#### GIVEN INFORMATION:

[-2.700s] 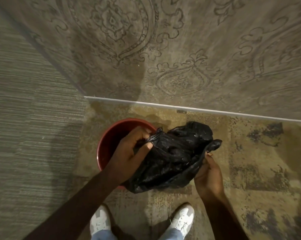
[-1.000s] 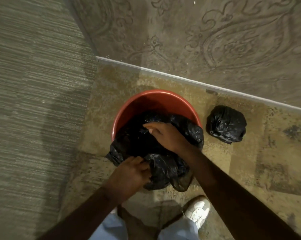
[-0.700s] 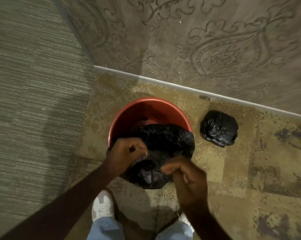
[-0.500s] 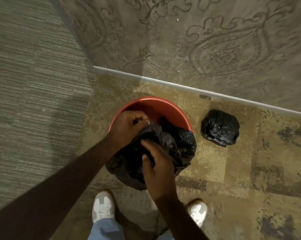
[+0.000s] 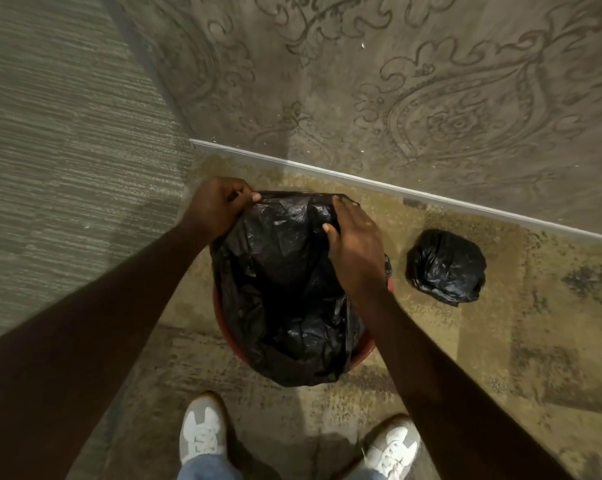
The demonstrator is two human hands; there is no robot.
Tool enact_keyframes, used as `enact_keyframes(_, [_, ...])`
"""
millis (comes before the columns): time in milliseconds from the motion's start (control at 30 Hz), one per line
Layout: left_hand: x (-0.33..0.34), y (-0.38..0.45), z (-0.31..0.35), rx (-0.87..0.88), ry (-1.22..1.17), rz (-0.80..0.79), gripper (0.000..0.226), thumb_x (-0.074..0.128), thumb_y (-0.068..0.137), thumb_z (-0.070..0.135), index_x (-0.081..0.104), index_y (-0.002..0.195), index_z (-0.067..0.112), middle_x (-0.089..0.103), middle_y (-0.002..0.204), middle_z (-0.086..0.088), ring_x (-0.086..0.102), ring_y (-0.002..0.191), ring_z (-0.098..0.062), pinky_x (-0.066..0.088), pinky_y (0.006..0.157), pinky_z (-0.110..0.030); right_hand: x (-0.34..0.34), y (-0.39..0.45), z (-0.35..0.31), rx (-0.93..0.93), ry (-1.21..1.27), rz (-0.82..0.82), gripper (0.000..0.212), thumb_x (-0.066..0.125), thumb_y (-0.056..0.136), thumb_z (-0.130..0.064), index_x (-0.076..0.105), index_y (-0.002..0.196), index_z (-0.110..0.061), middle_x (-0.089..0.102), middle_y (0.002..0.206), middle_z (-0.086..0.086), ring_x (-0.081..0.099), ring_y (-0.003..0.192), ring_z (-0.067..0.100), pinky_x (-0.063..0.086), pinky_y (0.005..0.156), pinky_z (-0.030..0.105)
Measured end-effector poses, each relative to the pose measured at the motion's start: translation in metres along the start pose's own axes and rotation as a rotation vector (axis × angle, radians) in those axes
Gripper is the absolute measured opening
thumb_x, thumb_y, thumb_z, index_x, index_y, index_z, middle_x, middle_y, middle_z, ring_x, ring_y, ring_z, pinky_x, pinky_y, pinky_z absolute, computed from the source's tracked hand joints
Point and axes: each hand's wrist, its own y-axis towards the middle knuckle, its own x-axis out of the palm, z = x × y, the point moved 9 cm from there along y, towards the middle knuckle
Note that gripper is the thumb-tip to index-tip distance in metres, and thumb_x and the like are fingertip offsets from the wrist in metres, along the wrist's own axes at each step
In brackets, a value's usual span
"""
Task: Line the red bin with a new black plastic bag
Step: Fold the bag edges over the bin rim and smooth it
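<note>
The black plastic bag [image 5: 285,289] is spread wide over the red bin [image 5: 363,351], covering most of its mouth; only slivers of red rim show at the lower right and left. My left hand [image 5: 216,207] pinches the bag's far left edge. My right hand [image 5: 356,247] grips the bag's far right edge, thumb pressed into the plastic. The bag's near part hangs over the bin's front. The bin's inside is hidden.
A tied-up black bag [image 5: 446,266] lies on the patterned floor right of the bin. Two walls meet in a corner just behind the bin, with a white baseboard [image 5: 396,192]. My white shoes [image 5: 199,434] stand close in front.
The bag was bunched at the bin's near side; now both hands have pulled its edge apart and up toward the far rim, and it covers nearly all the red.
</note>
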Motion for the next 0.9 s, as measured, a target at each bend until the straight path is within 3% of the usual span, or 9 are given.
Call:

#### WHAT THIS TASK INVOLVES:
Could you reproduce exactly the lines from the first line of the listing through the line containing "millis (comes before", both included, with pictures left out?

#### OUTPUT OF THE TASK:
[-2.700s] 
[-1.000s] 
[-0.700s] 
[-0.500s] 
[+0.000s] 
The demonstrator is two human hands; there is no robot.
Tool enact_keyframes, used as `enact_keyframes(_, [_, ...])`
"""
millis (comes before the columns): time in milliseconds from the motion's start (control at 30 Hz), one per line

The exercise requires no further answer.